In questo senso, la teoria bifattoriale di Mowrer servirebbe anche come spiegazione del perché il livello di paura o il disagio non può diminuire o addirittura aumentare a causa dell'evitamento che viene effettuato come misura per non Provalo.

3. Disturbo ossessivo-compulsivo e altri disturbi ossessivi

Il DOC e altri disturbi simili possono anche spiegare il motivo della persistenza o addirittura aumentare il disagio nel tempo. Nel DOC, le persone che ne soffrono sperimentano pensieri vivi invadenti e inaccettabili, che generano grande ansia e che tentano attivamente e costantemente di bloccare.

Questa ansia causa loro una grande sofferenza e spesso possono finire per generare qualche tipo di rituale mentale o fisico che allevia temporaneamente (sebbene il soggetto stesso possa non trovare senso o relazione con i pensieri ossessivi alla sua realizzazione).

Ciò significa che si apprende attraverso il condizionamento operante che la compulsione diventa il modo per ridurre l'ansia causata dalle ossessioni.

Tuttavia, questo sollievo temporaneo è dannoso, poiché in fondo c'è un evitamento di ciò che genera la paura, che ha come risultato che rimane latente. Così, ogni volta che il pensiero apparirà, sarà richiesto il rituale compulsivo ed è anche possibile che nel tempo questo diventi sempre più frequente.

4. Stereotipi e pregiudizi

Sebbene in questo caso non si tratti propriamente di un disturbo, la verità è che anche la teoria bifattoriale di Mowrer ha applicabilità nel fornire un quadro esplicativo del motivo per cui alcuni stereotipi e pregiudizi negativi possono rimanere risorse.

Ed è che sebbene siano coinvolti molti fattori, in alcuni casi stereotipi e pregiudizi nascono da una paura condizionato (o dall'esperienza personale o, più comunemente, dalla trasmissione culturale o dall'apprendimento vicario) che cosa porta ad evitare individui o soggetti con determinate caratteristiche (Evitare di diventare un comportamento o una risposta condizionati strumentalmente).

Allo stesso modo, questo evitamento significa che la paura o il rifiuto possono persistere nel tempo, poiché il soggetto non lo fa riesce ad estinguere detta paura evitando non un danno reale ma una paura di subire un danno da questi soggetti.

In questo senso, potremmo parlare di stereotipi di genere, razza o etnia, religione, orientamento sessuale o persino ideologia politica.

Riferimenti bibliografici:

  • Associazione Psichiatrica Americana. (2013).
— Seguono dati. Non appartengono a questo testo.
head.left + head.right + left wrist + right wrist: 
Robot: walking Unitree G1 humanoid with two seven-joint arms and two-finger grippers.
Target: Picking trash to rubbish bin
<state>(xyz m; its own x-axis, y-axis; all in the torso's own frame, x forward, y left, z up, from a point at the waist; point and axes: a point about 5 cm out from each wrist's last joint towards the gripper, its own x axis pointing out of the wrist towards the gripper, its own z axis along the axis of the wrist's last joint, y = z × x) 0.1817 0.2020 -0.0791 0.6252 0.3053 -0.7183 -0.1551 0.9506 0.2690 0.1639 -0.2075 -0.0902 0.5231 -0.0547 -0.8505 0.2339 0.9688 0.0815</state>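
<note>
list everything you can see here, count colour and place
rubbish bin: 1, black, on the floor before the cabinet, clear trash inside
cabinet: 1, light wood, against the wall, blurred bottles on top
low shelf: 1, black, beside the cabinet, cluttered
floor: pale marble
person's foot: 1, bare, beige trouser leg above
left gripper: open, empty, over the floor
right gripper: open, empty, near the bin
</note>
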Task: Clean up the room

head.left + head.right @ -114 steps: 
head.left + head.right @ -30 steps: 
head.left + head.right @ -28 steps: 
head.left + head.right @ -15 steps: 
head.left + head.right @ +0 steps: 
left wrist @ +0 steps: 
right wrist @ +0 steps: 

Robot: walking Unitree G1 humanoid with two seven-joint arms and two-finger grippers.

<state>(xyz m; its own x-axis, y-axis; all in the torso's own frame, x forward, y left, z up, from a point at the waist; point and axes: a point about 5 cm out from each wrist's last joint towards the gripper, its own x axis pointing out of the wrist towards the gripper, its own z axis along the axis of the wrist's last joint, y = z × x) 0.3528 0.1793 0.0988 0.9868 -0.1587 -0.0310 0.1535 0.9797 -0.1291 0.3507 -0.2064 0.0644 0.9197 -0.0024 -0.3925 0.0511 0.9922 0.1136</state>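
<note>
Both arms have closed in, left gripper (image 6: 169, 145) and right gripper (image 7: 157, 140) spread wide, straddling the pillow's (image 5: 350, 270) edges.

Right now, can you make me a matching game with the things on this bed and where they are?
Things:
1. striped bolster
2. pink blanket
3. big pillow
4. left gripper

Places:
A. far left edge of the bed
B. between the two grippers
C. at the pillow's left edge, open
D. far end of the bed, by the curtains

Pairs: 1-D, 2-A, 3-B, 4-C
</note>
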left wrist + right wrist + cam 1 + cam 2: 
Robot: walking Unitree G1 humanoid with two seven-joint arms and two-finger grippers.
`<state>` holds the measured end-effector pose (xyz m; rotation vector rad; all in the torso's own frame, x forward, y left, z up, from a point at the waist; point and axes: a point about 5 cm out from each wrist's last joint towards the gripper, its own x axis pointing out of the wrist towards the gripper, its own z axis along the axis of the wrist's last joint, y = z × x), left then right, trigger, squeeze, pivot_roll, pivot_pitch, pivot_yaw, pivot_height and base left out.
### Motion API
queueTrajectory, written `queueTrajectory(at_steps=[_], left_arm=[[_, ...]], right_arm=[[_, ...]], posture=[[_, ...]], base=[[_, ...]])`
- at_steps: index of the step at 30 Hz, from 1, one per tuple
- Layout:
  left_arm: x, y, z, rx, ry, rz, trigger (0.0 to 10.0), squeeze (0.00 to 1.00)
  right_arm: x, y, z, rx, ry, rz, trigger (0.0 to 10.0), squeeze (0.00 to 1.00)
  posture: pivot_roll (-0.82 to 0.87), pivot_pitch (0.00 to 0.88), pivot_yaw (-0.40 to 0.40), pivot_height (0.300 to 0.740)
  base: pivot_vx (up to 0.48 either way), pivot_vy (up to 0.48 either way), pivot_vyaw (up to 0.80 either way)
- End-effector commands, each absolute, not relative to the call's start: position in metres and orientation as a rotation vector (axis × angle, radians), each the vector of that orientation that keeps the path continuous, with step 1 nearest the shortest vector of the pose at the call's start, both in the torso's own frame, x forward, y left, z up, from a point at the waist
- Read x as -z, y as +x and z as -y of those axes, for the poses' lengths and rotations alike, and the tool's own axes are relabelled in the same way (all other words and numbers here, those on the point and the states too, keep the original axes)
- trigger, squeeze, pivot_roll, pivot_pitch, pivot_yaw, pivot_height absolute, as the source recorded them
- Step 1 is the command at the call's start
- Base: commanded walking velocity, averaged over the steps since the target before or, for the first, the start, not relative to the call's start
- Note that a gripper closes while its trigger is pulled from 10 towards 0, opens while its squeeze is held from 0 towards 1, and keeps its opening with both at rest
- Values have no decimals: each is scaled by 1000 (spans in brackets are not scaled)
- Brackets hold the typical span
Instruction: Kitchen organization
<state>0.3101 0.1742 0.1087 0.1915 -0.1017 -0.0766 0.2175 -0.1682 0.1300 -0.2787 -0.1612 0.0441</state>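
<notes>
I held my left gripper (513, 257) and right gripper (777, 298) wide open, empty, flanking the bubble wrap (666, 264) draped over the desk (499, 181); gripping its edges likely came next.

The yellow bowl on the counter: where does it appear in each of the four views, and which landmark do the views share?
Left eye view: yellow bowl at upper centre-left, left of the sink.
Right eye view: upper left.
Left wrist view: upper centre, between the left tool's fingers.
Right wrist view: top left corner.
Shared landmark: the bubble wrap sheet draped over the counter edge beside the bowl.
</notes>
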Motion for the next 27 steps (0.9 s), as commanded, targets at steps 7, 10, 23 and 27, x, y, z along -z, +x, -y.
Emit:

Manuale diagnostico e statistico dei disturbi mentali. Quinta edizione. DSM-V. Massone, Barcellona.
  • Belloch, Sandin e Ramos (2008). Manuale di Psicopatologia. McGraw Hill. Madrid.
  • Froján, M.X., de Prado, M.N. e da Pasquale, R. (2017). Tecniche cognitive e linguaggio: un ritorno alle origini comportamentali. Psicotema, 29 (3): 352-357.
  • Mowrer, O.H. (1939). Un'analisi stimolo-risposta dell'ansia e il suo ruolo come agente rinforzante. Revisione psicologica, 46 (6): 553-565.
  • Mowrer, O.H. (1954). Lo psicologo guarda al linguaggio. Psicologo americano, 9 (11): 660-694.
  • Santos, J.L.; Garcia, L.I.; Calderón, M.A.; Sanz, L.J.; de los Ríos, P.; Izquierdo, S.; Romano, P.; Hernangomez, L.; Navas, E.; Ladrón, A e Álvarez-Cienfuegos, L. (2012). Psicologia clinica. Manuale di preparazione CEDE PIR, 02. CEDERE. Madrid.